• **Source data**:
□ □ □

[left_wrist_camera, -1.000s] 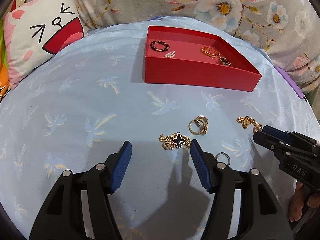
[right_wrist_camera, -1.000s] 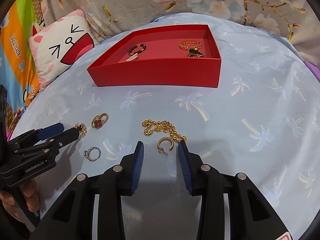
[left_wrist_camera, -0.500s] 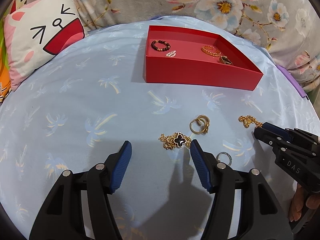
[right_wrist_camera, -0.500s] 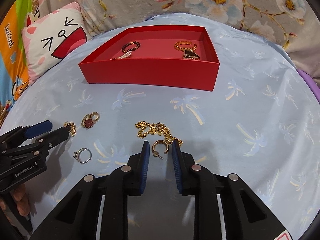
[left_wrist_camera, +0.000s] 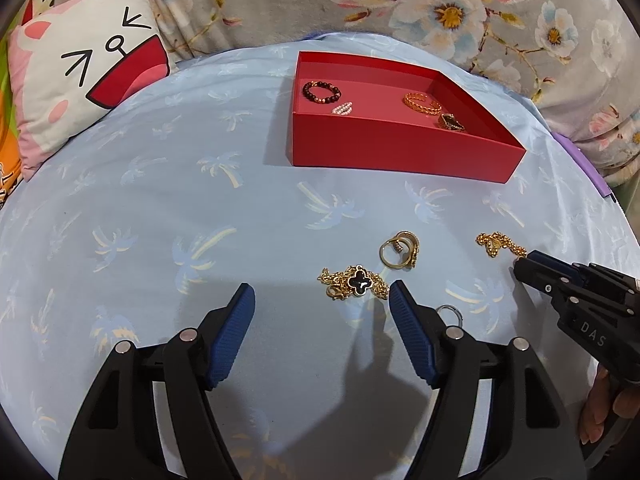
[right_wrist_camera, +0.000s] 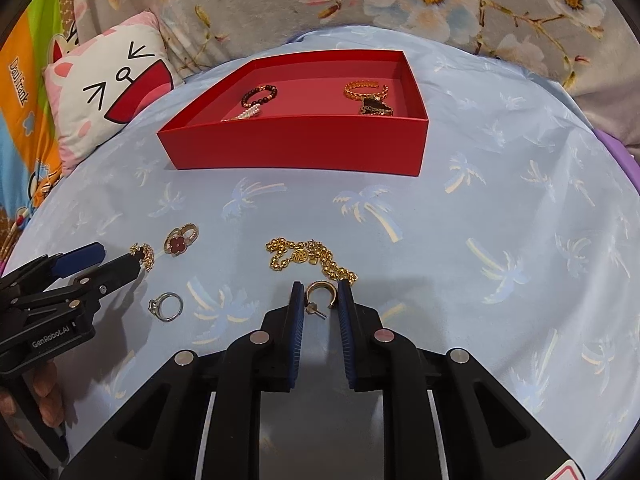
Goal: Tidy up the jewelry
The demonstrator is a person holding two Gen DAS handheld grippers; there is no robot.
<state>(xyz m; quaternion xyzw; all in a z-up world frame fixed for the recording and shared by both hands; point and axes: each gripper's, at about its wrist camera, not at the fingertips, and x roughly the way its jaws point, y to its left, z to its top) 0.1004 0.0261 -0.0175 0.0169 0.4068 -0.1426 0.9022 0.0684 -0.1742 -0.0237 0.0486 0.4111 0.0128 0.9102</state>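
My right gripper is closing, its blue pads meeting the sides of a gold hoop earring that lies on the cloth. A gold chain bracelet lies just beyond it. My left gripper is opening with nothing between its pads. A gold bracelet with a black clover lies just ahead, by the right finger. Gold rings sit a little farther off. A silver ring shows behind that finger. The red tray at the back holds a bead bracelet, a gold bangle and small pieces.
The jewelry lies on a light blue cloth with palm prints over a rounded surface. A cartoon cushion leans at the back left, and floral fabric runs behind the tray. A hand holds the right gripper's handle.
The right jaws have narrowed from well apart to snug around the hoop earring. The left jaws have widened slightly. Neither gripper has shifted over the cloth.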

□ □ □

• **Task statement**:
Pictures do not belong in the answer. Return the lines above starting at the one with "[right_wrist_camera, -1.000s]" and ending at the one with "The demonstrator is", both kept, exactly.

• **Result of this exercise**:
[right_wrist_camera, -1.000s] 
[left_wrist_camera, -0.500s] 
[right_wrist_camera, -0.500s] 
[left_wrist_camera, +0.000s] 
[right_wrist_camera, +0.000s] 
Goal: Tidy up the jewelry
The demonstrator is a person holding two Gen DAS handheld grippers; there is no robot.

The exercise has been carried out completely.